Add and mix thoroughly:
2 eggs (slightly beaten)
1/3 c. oil
1 t. vanilla
¼ c. milk
1 c. zucchini (shredded, unpeeled)

Pour into greased loaf pan (2-3 mini loaves). Bake at 350 for 50-60 minutes (45 mins for mini loaves)

Tuesday, April 19, 2011

enough with the lemons, already!

This is the last lemon recipe I am going to share with you, I promise. Unless I find another one I like.

My daughter has been asking and asking me to make lemon pancakes, after she saw a recipe for them in her magazine.  I am not usually up to cooking big breakfasts on school days... scrambled eggs can be considered a gourmet meal around here. But, she is just so dang sweet, and she doesn't ask for much.

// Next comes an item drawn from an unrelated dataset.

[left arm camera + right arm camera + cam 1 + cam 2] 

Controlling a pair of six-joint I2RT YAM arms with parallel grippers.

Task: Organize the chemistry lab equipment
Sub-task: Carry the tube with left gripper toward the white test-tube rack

Of course, (don't tell her this) I had to fiddle with the recipe a bit.

These are actually not as bad for you as some pancakes might be, due to the fact that I used wheat flour and they contain plain yogurt. The lightness of the lemon nicely balances the chewiness of the whole wheat.

Good morning to you!

Lemon Pancakes

2 eggs
1/2 cup milk
1/2 cup plain Greek yogurt
4 Tablespoons oil
2 cups whole wheat flour
4 teaspoons baking powder
2 tablespoons sugar
2 tablespoons lemon zest
1/4 cup lemon juice
additional milk to thin, if desired

Mix egg, milk, yogurt and oil; beat lightly. Add flour, baking powder, sugar, lemon zest and lemon juice, and mix well. Add more milk if desired for thinner pancakes.
Spoon onto hot griddle, cooking until golden brown on each side.

Saturday, February 26, 2011

Parsnip Muffins

One of the first "odd" vegetables I remember getting was parsnips. 2 pounds of parsnips that week.

I am sure that I have heard of parsnips before, but I certainly had no image in my mind of what a parsnip really was.

In case you wonder, a parsnip is sort of like a white carrot. It looks pretty much like a carrot (only white) and it tastes pretty carroty. Except much stronger. I think gamey is a term reserved for meat (like buffalo is supposed to be like beef only more gamey). I think a parsnip is like a carrot, only more gamey.

With our weekly delivery of produce, we get a little newsletter. This one told me that parsnips can be eaten raw or cooked. They are often mashed into potatoes, and used in soups and salads.

Raw? I thought? And like a carrot? So I tried one. I scrubbed it and bit into it. Not bad. I sat down and at just about all of it... until I couldn't stand another bite. Just too strong.

Well, it occurred to me that if it was like a carrot in so many ways, maybe I could make carrot muffins out of it. I was about to get out my carrot cake recipe, when my next thought was to google a recipe for parsnip muffins. I found a GREAT one!  It calls for plain yogurt, which makes the muffins light and fluffy. I made the mistake of putting one extra parsnip in, more than was called for, though. (After all, I had two damn pounds of the suckers to use up!) The muffins ended up a little too parsnip-y (although my opinion is tainted by already being tired of parsnips in the first place).

The final result: I liked the muffins (but I also try not to eat many carbs, so I only ate one or 2 of 2 dozen), my kids refused to eat them. Then, they went bad and we threw the rest away. Was it a success? I have to say it was a very tentative success. The final result was a tasty, light, fluffy muffin. But, we threw away a lot of food.